AI Native Lang

Embedding retrieval pilot (vector search vs `memory.list`)

Goal: Replace wide memory.list scans with top-k semantic retrieval for one workflow at a time.

Embedding retrieval pilot (vector search vs memory.list)

Goal: Replace wide memory.list scans with top-k semantic retrieval for one workflow at a time.

Prerequisites

  • SQLite memory (AINL_MEMORY_DB) with rows in the namespace you index (AINL_EMBEDDING_INDEX_NAMESPACE, default workflow).
  • Sidecar DB: AINL_EMBEDDING_MEMORY_DB (default /tmp/ainl_embedding_memory.sqlite3).
  • AINL_EMBEDDING_MODE: start with stub for CI/dry runs; use openai for real vectors; use local for dependency-free offline top-k (hashing-based; rough relevance, not model-semantic).

What gets indexed (so vector search actually returns text)

embedding_workflow_index embeds the SQLite memory record payload (not just metadata).

For session bootstrap vector retrieval, this repo’s proactive session summarizer writes the actual bullet summary text into payload.summary for workflow.session_summary records, so embedding_workflow_search can return payload_snapshot.summary for use in token-aware startup.

Operator commands

# Dry-run wrapper (compiles + exercises bridge path)
python3 openclaw/bridge/run_wrapper_ainl.py embedding-memory-pilot --dry-run

Bridge verbs (from BridgeTokenBudgetAdapter): embedding_workflow_index, embedding_workflow_search.

Enable vector search for session bootstrap (optional; safe fallback)

  1. Set real embedding mode:
    • AINL_EMBEDDING_MODE=openai
  2. Run the pilot indexer at least once (so the embedding sidecar has refs):
    • python3 openclaw/bridge/run_wrapper_ainl.py embedding-memory-pilot
  3. Ensure the profile enables the startup embedding path:
    • AINL_STARTUP_USE_EMBEDDINGS=1 (already set in openclaw-default / cost-tight profiles)
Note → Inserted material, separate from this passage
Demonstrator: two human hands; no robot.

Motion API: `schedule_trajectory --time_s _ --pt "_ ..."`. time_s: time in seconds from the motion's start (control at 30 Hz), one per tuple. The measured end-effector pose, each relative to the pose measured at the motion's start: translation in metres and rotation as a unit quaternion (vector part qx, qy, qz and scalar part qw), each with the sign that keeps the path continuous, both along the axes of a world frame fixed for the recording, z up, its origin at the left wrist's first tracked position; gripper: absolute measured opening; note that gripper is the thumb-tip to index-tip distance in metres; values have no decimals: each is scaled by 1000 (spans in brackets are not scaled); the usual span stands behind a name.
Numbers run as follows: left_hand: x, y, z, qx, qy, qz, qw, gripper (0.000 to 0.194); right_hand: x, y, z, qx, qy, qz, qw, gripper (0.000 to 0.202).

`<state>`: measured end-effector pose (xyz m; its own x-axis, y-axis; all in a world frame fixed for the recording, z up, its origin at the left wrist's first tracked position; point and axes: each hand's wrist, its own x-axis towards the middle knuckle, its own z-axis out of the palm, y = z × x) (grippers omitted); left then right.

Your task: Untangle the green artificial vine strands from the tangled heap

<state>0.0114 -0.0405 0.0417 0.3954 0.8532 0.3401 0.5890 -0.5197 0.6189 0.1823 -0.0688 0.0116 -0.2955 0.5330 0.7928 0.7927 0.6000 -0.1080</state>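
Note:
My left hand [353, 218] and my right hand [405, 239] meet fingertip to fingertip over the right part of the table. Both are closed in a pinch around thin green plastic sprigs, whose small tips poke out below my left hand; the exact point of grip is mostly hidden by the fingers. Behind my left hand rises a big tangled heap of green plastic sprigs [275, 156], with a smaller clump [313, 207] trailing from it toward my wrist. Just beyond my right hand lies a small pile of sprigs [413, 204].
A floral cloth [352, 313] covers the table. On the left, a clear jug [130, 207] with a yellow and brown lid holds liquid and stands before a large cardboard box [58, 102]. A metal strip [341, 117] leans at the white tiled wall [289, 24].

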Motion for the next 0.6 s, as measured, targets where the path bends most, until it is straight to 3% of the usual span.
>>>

When real vectors are enabled, token_aware_startup_context.lang will try embedding top-k first; if hits are empty, it falls back to reading MEMORY.md (so it shouldn’t break chat sessions).

Safe rollout

  1. Index a bounded batch (embedding_workflow_index limit defaults apply).
  2. Query with a fixed prompt template; inspect hits payloads before feeding an LLM.
  3. Swap one call site from memory.list → search + memory.get for returned refs only.
  4. Measure prompt token delta before expanding scope.

“Embed on write” (in-lane pattern for high-signal kinds)

AINL does not rewrite workflows at runtime, but you can keep retrieval quality high by indexing right after writes for specific record kinds:

  • When proactive_session_summarizer.lang writes workflow.session_summary (with payload.summary), ensure embedding_workflow_index runs on a cadence (weekly is the pilot default; increase if you need fresher retrieval).
  • For other high-signal records (decisions, preferences, settings), write them into SQLite memory under a stable kind/id, then index that namespace/kind on a schedule using the same bridge verb.

If you want a reusable include for “search → lines,” use modules/common/vector_retrieval.ainl (Call vec/VEC_SEARCH or vec/VEC_LINES) and keep k=3–5 unless evidence says otherwise.

See TOKEN_AND_USAGE_OBSERVABILITY.md and openclaw/bridge/README.md.